Der entscheidende Streitpunkt für 2026 ist deshalb nicht, ob WhiteHorse überhaupt noch Geld verdient, sondern ob die Ertragsbasis jetzt nachhaltig auf dem neuen, niedrigeren Niveau stabilisiert werden kann. Positiv ist, dass die gekürzte Basisdividende von 0,25 US-Dollar im vierten Quartal wieder gedeckt war und für das erste Quartal 2026 zusätzlich nur noch ein kleiner variabler Zuschlag von 0,01 US-Dollar beschlossen wurde. Negativ ist, dass 2026 auch Refinanzierungsthemen anstehen: In der Verschuldungsstruktur stehen 10 Mio. US-Dollar 5,375%-Notes und 75 Mio. US-Dollar 4,000%-Notes mit Fälligkeit 2026, während WhiteHorse Ende 2025 29,7 Mio. US-Dollar Cash hielt und nach eigenen Angaben zwar 100 Mio. US-Dollar revolvierende Zusage, aber wegen Borrowing-Base-Grenzen nur rund 43,8 Mio. US-Dollar unmittelbar verfügbare Ziehungsmöglichkeit hatte. Das ist lösbar, aber es ist ein echter Arbeitsauftrag und kein Nebenthema.

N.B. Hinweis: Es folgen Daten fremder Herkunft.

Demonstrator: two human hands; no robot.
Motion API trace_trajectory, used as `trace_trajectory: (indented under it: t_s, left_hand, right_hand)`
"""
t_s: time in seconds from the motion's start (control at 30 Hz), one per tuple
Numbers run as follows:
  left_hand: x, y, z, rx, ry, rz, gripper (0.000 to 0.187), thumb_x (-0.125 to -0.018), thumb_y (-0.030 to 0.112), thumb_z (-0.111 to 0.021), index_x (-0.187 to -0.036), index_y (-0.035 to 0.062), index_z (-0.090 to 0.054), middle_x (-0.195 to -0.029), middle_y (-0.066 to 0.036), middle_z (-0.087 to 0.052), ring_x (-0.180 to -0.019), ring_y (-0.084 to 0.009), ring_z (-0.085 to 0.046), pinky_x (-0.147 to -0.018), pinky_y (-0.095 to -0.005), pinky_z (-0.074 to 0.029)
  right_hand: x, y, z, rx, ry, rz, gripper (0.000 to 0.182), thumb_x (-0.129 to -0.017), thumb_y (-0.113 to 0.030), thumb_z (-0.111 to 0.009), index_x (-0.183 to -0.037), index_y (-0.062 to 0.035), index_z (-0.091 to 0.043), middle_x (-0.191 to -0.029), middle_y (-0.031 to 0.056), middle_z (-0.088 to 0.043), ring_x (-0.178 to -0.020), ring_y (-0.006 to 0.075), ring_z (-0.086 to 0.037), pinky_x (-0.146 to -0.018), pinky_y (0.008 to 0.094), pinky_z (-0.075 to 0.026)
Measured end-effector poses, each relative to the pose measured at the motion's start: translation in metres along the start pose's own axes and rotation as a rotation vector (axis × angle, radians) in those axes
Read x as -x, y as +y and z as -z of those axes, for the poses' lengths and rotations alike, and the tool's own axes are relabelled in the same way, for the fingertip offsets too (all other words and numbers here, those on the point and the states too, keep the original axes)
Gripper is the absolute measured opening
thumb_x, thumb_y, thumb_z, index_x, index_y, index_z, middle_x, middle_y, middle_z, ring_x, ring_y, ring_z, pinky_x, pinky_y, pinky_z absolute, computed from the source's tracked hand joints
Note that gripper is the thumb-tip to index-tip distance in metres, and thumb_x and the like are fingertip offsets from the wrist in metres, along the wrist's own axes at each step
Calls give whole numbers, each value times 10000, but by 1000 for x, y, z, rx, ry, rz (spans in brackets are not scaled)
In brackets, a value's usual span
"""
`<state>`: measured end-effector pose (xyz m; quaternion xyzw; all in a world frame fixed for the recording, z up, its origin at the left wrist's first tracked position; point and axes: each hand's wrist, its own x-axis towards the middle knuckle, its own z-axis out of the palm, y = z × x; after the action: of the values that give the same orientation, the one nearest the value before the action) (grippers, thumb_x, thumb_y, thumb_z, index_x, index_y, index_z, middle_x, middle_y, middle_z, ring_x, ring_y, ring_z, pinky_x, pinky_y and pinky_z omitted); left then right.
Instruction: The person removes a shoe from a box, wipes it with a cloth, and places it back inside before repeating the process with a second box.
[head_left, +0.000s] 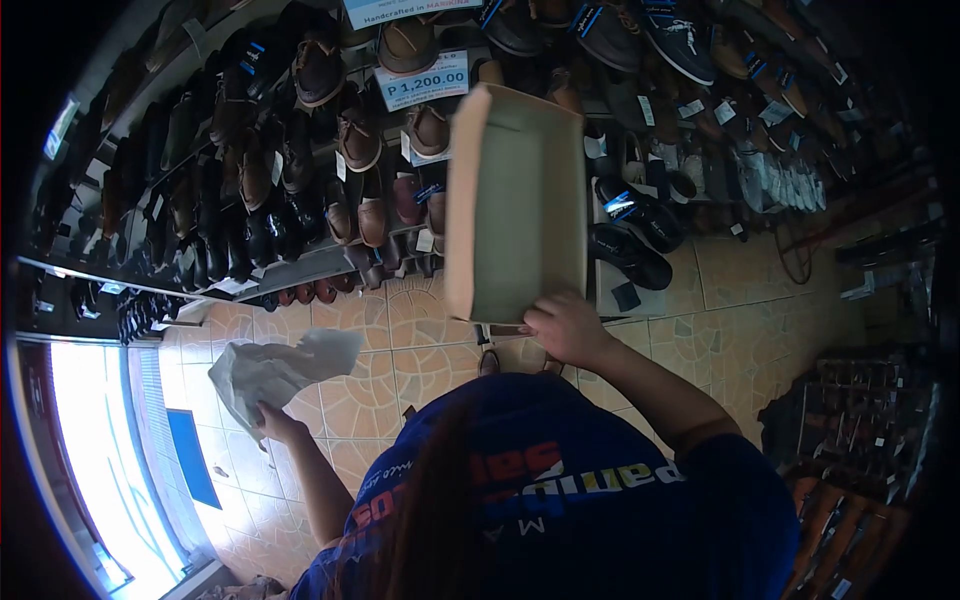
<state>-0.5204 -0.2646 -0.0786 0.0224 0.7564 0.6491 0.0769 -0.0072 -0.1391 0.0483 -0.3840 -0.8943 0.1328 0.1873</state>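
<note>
Shoes (318, 75) lining shelves (285, 268); price sign (424, 82) among them; tiled floor (362, 398); blue rectangle (193, 458) beside bright opening (95, 440).

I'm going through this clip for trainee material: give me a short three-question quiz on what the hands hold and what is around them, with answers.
1. Multiple choice: what does the left hand hold?
A) a black leather shoe
B) a crumpled, thin whitish sheet
C) a blue plastic bag

2. True or false: the right hand grips the near end of an open, rectangular brown cardboard box, and no shoes are visible inside it.

3. Fill in the blank: the light-blue and white price sign left of the box's far end reads P ____.

Key: 1. B; 2. true; 3. 1,200.00
</note>
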Motion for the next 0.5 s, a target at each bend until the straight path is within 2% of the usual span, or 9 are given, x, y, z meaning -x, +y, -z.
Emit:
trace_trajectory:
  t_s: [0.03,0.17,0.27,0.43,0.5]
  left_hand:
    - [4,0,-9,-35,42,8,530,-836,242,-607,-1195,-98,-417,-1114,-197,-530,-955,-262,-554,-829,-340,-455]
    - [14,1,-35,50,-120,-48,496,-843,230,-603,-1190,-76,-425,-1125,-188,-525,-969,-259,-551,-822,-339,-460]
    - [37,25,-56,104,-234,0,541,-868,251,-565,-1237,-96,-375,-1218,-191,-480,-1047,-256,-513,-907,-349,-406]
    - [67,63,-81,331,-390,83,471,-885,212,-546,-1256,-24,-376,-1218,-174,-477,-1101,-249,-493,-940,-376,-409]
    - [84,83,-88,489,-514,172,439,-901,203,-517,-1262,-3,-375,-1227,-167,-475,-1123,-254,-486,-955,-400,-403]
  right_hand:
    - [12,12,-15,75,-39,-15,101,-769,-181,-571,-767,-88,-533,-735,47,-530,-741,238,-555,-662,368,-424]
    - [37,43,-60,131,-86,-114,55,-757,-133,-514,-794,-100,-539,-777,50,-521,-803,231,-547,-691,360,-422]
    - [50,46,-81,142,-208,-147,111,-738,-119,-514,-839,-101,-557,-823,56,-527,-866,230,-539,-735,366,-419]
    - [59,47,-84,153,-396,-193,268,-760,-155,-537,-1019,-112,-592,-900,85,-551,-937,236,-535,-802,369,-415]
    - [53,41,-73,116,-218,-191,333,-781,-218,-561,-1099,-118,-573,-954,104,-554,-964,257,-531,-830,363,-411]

Meine Einschätzung zur Aktie ist deshalb zweigeteilt. Auf Sicht von zwölf Monaten sehe ich WhiteHorse nicht als Qualitätsinvestment, wohl aber als unterbewertete Sondersituation. Mein Basiskursziel liegt bei 9,00 US-Dollar. Das setzt keine Wunder voraus, sondern nur eine halbwegs stabile Kreditqualität, einen NAV ungefähr auf heutigem Niveau und die Fortsetzung der disziplinierteren Ausschüttungspolitik. In einem negativen Szenario mit neuen Abschreibungen, schwächerer Dividendendeckung oder holpriger Refinanzierung halte ich 5,75 bis 6,75 US-Dollar für möglich. In einem positiven Szenario mit weiter fallenden Non-Accruals, fortgesetzten Rückkäufen und wachsendem Vertrauen in die Bilanz sehe ich 10,00 bis 11,00 US-Dollar. Für die nächsten 5 bis 15 Jahre ist WhiteHorse für mich kein klassischer Buy-and-Hold-Compounder, sondern eher ein Ertrags- und Re-Rating-Fall: attraktiv, solange NAV-Stabilisierung, Kreditdisziplin und Refinanzierung gelingen; unattraktiv, sobald die NAV-Erosion wieder zum Dauerzustand wird. Unterm Strich ist WHF zum jetzigen Kurs spekulativ, aber nachvollziehbar interessant für antizyklische Einkommensinvestoren. Für Anleger, die einfach eine dauerhaft robuste Qualitäts-BDC suchen, ist das aus meiner Sicht nicht die erste Wahl.